--- Exercise description ---
Return the lines below exactly, from the first one through the line that has "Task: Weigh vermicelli". Leave out everything after it.

--- Given information ---
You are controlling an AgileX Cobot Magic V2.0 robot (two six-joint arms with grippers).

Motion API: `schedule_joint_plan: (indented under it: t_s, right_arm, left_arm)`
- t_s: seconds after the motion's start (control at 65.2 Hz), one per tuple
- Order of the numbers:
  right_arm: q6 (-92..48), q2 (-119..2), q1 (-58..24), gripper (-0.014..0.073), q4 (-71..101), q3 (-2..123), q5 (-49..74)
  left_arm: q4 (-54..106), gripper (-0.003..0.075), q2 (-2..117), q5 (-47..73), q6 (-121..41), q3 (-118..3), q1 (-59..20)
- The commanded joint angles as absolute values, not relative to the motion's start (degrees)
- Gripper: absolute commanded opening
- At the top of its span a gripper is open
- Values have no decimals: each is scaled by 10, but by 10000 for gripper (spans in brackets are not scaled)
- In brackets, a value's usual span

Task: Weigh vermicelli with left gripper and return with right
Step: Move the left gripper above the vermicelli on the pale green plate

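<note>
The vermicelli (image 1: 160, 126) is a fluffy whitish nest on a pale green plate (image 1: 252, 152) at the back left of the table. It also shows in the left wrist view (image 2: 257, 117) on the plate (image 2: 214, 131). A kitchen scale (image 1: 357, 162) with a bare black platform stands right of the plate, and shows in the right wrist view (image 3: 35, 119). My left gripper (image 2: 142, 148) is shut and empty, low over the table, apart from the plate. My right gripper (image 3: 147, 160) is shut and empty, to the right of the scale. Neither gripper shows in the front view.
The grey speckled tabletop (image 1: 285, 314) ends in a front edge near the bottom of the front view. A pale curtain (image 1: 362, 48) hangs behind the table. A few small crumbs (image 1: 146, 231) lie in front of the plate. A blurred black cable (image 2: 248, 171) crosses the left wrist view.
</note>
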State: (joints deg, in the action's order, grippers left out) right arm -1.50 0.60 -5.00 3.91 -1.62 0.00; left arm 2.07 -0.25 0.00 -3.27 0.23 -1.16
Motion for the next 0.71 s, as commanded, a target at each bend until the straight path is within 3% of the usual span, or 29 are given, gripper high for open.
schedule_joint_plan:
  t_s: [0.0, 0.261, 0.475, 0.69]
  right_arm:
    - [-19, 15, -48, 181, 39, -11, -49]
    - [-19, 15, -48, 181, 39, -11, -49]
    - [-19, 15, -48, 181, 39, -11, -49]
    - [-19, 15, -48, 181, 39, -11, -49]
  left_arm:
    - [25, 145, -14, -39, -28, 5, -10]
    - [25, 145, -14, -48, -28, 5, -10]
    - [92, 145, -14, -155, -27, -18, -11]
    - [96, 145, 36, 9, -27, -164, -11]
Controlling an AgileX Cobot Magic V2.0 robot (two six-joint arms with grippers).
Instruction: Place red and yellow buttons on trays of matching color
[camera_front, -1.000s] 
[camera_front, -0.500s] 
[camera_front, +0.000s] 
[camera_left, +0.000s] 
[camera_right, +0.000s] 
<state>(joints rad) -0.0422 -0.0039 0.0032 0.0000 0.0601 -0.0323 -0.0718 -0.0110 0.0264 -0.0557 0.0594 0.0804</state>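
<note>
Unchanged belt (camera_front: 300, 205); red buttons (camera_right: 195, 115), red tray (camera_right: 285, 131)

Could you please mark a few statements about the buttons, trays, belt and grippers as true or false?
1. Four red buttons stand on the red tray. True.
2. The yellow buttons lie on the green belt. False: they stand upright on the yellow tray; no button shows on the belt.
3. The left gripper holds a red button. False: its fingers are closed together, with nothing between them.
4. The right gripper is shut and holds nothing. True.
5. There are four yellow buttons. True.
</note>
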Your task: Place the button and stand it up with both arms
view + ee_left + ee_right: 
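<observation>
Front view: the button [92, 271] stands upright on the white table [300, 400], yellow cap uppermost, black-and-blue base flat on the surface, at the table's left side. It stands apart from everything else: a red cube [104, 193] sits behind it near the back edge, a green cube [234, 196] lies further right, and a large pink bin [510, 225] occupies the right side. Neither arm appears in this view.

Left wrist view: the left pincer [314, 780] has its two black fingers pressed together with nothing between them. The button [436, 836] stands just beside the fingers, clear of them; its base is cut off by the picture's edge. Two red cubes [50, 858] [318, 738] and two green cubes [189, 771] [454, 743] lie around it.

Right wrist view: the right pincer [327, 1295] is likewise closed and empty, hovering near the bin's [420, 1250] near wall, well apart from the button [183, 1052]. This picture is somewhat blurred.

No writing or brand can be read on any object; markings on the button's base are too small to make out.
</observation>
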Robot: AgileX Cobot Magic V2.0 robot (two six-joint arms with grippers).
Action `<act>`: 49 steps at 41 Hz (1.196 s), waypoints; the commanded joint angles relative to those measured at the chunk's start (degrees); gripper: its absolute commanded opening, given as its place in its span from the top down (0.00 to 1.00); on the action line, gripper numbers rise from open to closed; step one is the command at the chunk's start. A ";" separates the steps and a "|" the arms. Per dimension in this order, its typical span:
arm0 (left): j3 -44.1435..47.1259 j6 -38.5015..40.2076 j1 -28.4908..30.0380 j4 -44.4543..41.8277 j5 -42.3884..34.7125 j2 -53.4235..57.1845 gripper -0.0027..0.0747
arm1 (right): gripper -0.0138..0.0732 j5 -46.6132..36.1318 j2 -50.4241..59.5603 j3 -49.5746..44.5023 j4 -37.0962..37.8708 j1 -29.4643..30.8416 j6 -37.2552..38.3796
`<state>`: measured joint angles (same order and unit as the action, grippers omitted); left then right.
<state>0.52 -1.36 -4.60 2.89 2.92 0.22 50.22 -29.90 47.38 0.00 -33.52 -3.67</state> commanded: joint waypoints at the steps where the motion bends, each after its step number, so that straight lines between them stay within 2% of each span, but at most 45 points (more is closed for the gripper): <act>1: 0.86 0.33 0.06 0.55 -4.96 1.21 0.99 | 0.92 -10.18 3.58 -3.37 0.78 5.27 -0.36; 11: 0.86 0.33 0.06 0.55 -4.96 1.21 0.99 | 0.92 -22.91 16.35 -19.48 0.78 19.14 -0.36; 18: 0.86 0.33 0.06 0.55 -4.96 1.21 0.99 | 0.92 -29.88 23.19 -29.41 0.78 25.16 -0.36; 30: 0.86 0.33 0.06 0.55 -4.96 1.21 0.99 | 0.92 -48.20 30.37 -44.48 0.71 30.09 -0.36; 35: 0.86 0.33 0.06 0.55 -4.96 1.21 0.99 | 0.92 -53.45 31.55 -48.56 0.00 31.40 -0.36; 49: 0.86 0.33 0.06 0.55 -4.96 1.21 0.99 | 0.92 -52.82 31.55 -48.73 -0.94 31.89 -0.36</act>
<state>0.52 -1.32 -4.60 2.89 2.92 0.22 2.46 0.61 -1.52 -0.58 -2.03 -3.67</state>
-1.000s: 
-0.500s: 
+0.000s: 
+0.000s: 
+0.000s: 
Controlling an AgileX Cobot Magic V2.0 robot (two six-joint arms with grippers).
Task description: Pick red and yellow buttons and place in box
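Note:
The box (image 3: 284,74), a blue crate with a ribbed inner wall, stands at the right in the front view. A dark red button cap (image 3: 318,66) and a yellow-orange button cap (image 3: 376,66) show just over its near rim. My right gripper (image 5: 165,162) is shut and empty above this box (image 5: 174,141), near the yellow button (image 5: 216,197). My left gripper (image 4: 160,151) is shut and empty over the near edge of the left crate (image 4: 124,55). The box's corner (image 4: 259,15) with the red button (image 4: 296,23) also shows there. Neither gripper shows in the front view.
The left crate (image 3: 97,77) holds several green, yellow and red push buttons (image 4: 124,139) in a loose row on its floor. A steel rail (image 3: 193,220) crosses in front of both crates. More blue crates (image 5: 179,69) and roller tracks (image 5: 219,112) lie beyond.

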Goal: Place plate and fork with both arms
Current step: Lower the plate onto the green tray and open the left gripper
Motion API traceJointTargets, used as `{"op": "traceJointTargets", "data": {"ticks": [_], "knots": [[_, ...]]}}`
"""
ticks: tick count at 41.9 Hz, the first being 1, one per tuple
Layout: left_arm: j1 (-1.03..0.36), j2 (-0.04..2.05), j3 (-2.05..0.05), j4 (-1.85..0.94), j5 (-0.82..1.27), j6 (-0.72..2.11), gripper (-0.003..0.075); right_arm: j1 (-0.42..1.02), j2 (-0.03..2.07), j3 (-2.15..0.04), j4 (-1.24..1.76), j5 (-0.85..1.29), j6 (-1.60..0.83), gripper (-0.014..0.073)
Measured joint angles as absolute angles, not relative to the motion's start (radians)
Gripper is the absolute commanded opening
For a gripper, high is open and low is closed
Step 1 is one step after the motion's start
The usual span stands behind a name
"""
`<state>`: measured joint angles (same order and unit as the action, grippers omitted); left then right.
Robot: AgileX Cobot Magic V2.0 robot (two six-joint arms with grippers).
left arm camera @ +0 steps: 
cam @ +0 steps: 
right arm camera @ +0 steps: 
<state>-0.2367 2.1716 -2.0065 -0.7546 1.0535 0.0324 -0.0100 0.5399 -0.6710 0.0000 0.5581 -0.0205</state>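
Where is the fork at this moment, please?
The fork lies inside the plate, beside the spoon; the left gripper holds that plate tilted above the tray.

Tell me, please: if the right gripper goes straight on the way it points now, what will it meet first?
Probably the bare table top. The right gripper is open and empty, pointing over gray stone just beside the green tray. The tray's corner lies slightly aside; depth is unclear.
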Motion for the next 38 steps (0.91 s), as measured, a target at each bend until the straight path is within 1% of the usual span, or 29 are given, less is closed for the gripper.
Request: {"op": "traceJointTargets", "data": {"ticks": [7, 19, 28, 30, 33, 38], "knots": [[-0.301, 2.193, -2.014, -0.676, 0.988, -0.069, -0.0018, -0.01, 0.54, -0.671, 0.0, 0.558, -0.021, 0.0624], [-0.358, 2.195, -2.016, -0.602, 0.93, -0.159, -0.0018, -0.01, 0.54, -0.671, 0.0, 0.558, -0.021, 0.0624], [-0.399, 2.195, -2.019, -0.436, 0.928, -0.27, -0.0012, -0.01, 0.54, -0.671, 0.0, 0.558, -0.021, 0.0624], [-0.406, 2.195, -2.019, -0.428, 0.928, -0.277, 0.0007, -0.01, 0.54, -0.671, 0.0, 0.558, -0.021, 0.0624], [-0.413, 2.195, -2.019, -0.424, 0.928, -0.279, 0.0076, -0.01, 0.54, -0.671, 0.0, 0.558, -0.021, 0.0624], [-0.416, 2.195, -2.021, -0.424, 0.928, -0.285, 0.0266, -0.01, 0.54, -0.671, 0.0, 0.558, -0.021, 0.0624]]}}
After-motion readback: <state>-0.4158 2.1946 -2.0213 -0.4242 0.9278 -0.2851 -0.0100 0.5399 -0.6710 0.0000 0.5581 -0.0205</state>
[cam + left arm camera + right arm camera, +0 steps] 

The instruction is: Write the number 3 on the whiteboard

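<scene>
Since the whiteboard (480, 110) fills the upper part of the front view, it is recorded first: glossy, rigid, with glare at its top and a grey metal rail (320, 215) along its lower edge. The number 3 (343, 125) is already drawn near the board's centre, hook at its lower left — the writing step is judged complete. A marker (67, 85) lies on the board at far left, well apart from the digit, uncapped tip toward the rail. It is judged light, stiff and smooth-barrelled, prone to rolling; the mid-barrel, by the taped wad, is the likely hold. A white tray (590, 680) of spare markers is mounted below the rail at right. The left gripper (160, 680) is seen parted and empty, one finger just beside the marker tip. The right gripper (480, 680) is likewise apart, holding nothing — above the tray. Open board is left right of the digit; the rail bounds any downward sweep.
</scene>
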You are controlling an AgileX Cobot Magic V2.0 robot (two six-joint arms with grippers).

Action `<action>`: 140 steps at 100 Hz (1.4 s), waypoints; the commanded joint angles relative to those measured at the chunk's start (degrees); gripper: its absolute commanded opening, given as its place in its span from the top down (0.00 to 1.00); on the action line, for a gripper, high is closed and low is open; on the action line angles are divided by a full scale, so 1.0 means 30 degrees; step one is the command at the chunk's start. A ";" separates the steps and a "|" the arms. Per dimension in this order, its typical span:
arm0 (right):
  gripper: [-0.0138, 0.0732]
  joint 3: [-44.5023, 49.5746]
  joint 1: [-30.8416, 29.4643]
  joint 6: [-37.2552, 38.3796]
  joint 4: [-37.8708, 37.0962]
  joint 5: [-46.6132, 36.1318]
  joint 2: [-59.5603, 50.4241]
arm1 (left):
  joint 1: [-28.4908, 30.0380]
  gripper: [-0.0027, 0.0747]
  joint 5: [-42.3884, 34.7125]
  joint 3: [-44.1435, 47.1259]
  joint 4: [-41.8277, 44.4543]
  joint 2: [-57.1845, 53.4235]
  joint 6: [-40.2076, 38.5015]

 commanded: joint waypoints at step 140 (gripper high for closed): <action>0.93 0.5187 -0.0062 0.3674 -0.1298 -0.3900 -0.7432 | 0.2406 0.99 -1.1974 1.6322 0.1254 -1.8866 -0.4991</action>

--- Solution to the problem ---
You are controlling an AgileX Cobot Magic V2.0 robot (two six-joint arms with grippers).

Motion API: `schedule_joint_plan: (indented under it: t_s, right_arm, left_arm)`
- t_s: seconds after the motion's start (control at 65.2 Hz), one per tuple
- Order of the numbers:
  right_arm: q6 (-92..48), q2 (-119..2), q1 (-58..24), gripper (-0.014..0.073), q4 (-71..101), q3 (-2..123), q5 (-49..74)
  left_arm: q4 (-54..106), gripper (-0.003..0.075), q2 (-2..117), q5 (-47..73), q6 (-121..41), q3 (-118..3), q1 (-59..20)
- The commanded joint angles as absolute values, not relative to the motion's start (degrees)
- Gripper: absolute commanded opening
- At the top of its span a gripper is open
- Values have no decimals: each is scaled by 10, but by 10000 for gripper (spans in brackets are not scaled)
- In brackets, a value's usual span

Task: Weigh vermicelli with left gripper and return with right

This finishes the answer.